Before Warning (10), this was the band I considered essential, I popped out to the Burger Bar next door for a nice, and considering it was London, quite cheap (bit skint this month) veggie burger. I went straight back in so I could get a spot up the front for Warning and saw their sound check. Warning’s set was their seminal 2006 album Watching From A Distance. The album has been incredibly influential, and is one of my favourite albums. It’s an album that tends to have an effect on people, I’ve never met anyone who thought it was OK, you either love it, or don’t get it. There was a decent number of people in the audience, and the love they had for Warning was palpable. I sang every word of the album back at the band, and I think just most of the other people in the audience did the same.

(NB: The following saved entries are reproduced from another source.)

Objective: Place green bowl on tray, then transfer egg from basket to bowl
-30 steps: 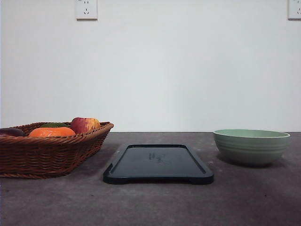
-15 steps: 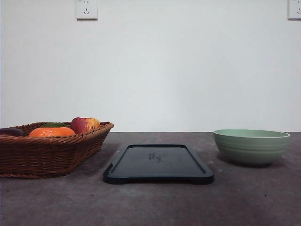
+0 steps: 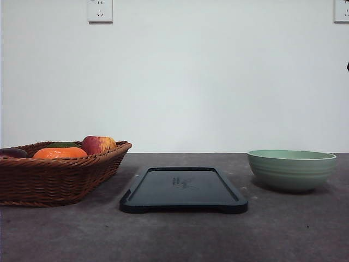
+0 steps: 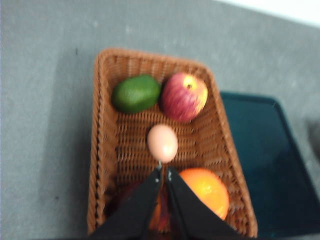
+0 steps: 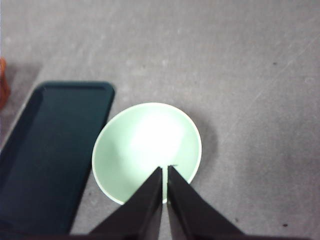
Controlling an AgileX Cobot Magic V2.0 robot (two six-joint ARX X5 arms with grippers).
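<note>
The pale green bowl [image 3: 292, 169] stands on the table to the right of the dark tray [image 3: 183, 189]. In the right wrist view my right gripper [image 5: 165, 169] hangs shut high above the green bowl [image 5: 145, 150], with the tray [image 5: 50, 145] beside it. The wicker basket [image 3: 54, 172] sits at the left of the table. From the left wrist view my left gripper [image 4: 164, 170] hovers shut above the basket [image 4: 107, 150], its tips just short of the pinkish-brown egg [image 4: 162, 142] lying in the basket's middle.
The basket also holds a red-and-yellow apple [image 4: 184, 96], a green avocado-like fruit [image 4: 135, 93] and an orange fruit [image 4: 207, 190]. Grey table surface lies around the tray. A white wall with sockets [image 3: 100, 10] stands behind.
A small dark shape has appeared at the right edge of the front view, high up. Bowl, tray and basket have not moved.
</note>
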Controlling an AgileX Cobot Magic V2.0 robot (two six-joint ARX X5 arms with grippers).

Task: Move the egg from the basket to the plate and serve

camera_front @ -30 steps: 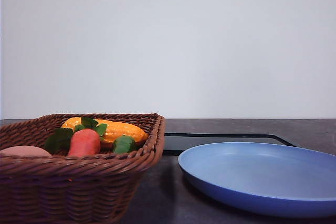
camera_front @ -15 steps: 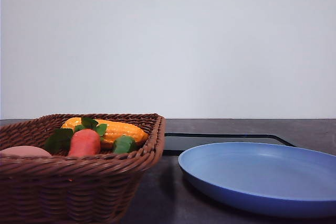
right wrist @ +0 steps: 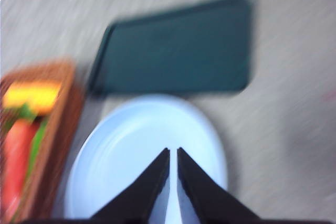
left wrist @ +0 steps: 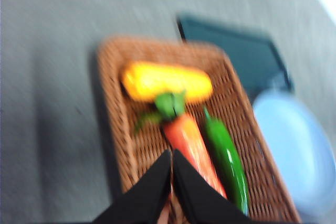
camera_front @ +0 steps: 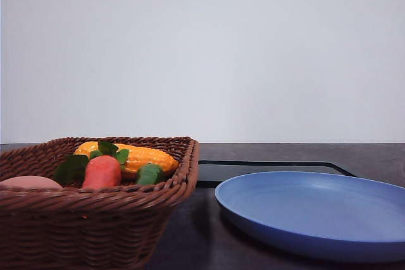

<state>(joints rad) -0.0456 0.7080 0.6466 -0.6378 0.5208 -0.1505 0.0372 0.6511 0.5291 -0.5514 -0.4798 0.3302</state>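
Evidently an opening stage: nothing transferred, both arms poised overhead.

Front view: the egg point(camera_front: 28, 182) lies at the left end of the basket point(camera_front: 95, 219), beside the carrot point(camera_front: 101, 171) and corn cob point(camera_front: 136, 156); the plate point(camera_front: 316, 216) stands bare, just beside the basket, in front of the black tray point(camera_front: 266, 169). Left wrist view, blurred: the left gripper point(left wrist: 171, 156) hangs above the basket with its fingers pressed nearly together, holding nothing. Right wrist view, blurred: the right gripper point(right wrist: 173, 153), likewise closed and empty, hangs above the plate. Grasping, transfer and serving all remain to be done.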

This is the second to last performance Warning will be doing (one more set at Hellfest, then they are calling it a day), and you could feel that this was something special, in particular Bridges was sublime, not a dry eye in the place. We made so much noise at the end of each song, the band seemed to be taken aback at the reaction they received. No other metal band are loved the way Warning are loved. At the end of their set the crowd stayed in front of the stage, rather than heading off to see other bands (as had happened at the end of all the other bands I saw), we didn’t want it to end, no-one left until the band had all left the stage. Although, Warning's set was beautiful and emotionally charged, although I enjoyed it immensely, I felt like crying as I knew I would never see them live again. The only consolation, is that we still have 40 Watt Sun, and can continue to hear Patrick Walker’s amazing, beautiful songs. I’m so glad I made the effort to see this band, one of the best live sets I have ever seen. 

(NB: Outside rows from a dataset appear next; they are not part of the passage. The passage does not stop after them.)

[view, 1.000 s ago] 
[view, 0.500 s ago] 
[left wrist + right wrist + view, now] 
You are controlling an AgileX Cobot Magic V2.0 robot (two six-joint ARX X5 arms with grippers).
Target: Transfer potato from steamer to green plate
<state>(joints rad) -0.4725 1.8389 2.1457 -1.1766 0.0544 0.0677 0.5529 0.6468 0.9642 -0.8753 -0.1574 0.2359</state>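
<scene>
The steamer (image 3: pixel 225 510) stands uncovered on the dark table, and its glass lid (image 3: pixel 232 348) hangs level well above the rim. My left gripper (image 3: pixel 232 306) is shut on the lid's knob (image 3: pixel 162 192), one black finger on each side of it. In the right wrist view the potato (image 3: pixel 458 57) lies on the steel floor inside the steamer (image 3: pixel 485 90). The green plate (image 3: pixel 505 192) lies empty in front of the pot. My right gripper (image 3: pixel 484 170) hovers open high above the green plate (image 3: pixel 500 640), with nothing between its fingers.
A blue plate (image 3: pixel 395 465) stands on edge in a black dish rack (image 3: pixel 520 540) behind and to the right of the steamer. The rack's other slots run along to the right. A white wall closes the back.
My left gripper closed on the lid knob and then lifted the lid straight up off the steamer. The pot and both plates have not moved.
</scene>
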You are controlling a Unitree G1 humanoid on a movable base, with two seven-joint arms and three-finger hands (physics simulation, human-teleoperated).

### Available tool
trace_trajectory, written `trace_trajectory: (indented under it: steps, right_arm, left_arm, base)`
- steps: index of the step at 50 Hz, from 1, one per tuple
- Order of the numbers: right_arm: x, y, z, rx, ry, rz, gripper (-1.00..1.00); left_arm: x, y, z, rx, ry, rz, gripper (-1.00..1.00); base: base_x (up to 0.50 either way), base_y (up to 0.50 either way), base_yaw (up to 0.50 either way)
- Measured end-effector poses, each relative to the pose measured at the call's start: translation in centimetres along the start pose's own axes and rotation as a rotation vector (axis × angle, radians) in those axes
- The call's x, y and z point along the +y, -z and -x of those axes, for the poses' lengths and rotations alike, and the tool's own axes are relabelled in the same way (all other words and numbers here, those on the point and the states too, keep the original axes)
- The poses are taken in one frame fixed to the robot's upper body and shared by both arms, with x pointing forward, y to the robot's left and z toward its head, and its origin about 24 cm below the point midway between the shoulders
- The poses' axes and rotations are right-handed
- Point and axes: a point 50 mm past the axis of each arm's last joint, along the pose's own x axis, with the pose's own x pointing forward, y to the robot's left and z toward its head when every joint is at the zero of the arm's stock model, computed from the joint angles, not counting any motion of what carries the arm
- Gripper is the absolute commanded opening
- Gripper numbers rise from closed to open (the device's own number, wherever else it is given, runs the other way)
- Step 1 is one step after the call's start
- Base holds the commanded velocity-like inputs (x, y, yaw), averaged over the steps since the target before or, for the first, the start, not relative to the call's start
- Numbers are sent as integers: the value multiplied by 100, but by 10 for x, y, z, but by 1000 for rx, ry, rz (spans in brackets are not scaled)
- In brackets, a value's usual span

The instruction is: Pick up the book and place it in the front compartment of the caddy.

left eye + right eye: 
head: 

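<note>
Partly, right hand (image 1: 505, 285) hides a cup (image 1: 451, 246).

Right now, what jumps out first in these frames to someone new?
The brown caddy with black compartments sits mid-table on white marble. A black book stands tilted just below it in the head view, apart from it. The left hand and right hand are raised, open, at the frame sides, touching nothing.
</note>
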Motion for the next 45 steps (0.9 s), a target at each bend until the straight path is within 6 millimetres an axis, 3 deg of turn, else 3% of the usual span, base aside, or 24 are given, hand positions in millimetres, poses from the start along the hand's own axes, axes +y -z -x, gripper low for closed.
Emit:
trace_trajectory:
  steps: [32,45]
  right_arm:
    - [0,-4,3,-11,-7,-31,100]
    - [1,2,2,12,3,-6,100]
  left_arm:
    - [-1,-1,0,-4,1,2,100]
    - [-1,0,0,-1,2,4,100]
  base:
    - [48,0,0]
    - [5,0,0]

Next up were the last the band I’d gone down to see; Napalm Death (9). I’ve seen Napalm Death many times before, and I’ve never seen them do a bad set. Friday at Desertfest was no different. They blew the roof off The Electric Ballroom. Savage, blistering grindcore played by a band that are in their element live. Barney was in great form, joking about finding slow songs to fit in with the Desertfest ethos “a little tricky”. Their set was culled from all over their 30 year plus career. Several tracks from their new rarities compilation Coded Smears And More Uncommon Slurs, 3 tracks from their fist album Scum, and even an Anti Cimex cover.

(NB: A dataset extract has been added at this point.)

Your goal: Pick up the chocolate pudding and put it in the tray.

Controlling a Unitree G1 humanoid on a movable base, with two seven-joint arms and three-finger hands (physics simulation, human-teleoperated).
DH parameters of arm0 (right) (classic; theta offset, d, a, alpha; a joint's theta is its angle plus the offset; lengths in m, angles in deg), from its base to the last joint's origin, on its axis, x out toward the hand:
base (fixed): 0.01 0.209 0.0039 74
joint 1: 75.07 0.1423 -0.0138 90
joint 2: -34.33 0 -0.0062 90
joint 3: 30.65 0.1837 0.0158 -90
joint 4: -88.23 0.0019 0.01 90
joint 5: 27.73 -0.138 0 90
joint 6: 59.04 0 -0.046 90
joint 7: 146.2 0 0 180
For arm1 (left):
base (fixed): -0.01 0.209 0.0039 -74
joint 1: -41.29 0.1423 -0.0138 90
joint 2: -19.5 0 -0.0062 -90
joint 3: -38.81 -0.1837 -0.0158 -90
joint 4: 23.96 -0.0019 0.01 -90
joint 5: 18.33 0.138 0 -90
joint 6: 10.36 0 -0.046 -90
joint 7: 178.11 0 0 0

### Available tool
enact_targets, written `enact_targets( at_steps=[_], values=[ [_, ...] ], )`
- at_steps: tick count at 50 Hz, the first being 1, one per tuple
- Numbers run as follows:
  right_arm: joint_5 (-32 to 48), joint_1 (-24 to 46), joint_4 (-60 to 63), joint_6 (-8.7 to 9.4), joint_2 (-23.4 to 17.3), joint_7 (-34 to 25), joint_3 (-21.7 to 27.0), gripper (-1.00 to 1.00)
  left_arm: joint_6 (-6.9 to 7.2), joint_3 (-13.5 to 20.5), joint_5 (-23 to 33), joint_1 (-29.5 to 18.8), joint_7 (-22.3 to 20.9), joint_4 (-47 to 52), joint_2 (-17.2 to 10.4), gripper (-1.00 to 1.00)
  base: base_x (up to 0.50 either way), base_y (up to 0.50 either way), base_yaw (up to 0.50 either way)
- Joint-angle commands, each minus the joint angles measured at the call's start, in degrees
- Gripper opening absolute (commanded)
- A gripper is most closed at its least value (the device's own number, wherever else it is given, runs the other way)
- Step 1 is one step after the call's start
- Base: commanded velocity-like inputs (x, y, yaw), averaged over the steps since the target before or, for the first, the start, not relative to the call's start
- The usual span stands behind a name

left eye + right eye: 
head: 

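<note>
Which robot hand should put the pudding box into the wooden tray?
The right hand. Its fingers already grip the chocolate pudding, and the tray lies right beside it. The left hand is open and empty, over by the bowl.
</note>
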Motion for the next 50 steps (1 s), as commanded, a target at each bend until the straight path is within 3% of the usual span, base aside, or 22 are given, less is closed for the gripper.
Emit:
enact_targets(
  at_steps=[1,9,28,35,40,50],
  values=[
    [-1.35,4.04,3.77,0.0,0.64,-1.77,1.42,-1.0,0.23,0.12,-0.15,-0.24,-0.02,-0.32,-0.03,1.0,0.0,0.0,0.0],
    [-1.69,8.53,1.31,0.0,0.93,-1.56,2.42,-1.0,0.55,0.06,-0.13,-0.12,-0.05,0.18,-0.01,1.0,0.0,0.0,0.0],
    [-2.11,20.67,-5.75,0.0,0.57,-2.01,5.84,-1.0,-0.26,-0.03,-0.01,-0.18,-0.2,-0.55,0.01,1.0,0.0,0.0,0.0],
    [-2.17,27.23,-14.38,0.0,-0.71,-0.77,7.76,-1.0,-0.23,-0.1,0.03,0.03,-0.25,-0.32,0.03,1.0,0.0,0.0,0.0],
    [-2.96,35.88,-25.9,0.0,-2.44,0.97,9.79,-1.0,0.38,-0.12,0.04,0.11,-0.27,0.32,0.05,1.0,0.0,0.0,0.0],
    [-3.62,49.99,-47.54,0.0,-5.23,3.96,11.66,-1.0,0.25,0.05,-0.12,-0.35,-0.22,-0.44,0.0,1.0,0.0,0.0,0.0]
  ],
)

The band had an immense amount of energy, which in turn energised the audience into forming a massive pit. Really loved this set, I think it was the best set I’ve seen Napalm Death play. An absolutely perfect end to the day. After Napalm Death, I caught the tube to Victoria, for my 4 and a half hour bus journey (couldn’t afford the train, bit skint this month) back to Cardiff (the battery on my iPod lasted all the way home as well!). I had a great time at the Friday at Desertfest. Hopefully I’ll get to go for the whole weekend next year.